* **WHAT IS NEEDED**
How many of the lines below contain the word "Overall"? Only the number is wanted.

* **DATASET**
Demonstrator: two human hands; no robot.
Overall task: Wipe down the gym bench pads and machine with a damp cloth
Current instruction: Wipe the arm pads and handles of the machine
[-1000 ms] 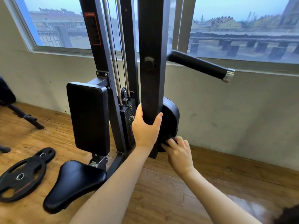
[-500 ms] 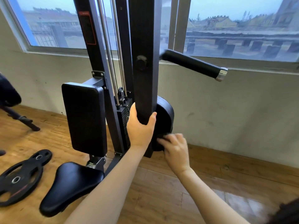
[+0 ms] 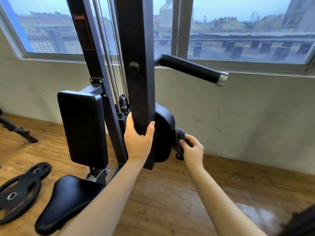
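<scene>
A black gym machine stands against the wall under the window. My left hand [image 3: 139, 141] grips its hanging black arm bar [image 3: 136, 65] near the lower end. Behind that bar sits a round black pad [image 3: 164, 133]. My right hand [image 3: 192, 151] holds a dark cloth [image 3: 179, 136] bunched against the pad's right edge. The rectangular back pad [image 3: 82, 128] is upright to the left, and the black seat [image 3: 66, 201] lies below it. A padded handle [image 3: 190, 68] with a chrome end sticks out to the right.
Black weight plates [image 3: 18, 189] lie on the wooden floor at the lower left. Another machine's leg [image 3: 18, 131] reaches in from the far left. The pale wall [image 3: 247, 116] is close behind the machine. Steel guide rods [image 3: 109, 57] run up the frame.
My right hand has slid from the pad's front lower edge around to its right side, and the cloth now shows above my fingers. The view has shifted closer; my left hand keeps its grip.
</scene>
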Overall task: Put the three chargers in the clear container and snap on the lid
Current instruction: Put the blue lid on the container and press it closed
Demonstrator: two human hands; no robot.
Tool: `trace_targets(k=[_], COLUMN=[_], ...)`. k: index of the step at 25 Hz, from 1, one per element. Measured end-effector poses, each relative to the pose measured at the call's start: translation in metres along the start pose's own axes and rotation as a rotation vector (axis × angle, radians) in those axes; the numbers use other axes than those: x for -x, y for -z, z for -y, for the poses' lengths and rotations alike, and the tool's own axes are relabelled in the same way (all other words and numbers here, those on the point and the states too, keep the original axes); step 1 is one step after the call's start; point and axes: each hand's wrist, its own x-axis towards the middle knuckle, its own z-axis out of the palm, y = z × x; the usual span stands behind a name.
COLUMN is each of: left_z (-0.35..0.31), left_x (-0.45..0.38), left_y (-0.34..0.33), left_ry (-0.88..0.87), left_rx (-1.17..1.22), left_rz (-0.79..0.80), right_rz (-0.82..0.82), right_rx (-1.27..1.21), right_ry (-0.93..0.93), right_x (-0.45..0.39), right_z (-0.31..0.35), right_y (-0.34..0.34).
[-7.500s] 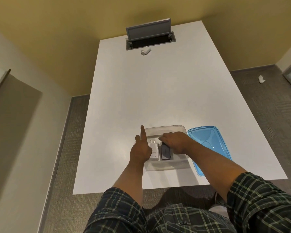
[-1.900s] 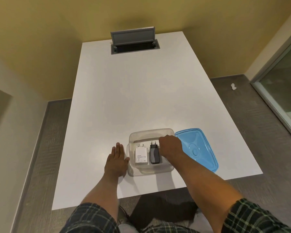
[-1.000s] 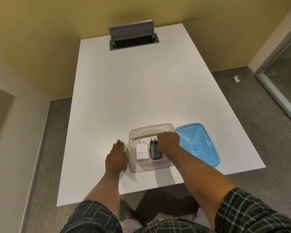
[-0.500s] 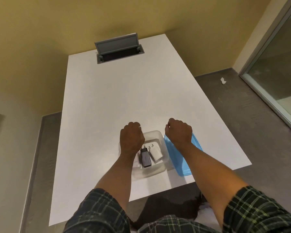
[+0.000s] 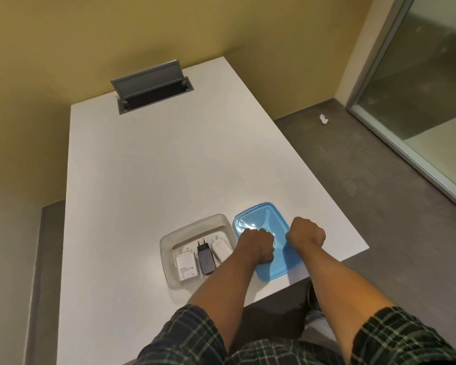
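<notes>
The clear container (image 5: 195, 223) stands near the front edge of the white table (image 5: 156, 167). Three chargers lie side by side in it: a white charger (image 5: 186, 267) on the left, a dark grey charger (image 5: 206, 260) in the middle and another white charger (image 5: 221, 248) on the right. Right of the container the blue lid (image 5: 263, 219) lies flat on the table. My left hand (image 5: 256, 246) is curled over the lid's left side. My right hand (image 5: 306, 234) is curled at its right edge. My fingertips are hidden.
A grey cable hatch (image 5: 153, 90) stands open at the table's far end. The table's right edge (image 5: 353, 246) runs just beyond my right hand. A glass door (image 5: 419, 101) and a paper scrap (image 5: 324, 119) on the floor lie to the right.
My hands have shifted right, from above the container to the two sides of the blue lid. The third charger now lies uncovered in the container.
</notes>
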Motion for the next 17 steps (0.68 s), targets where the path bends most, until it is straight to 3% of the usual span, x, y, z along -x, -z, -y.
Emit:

* **SOLUTION TO THE PROBLEM**
2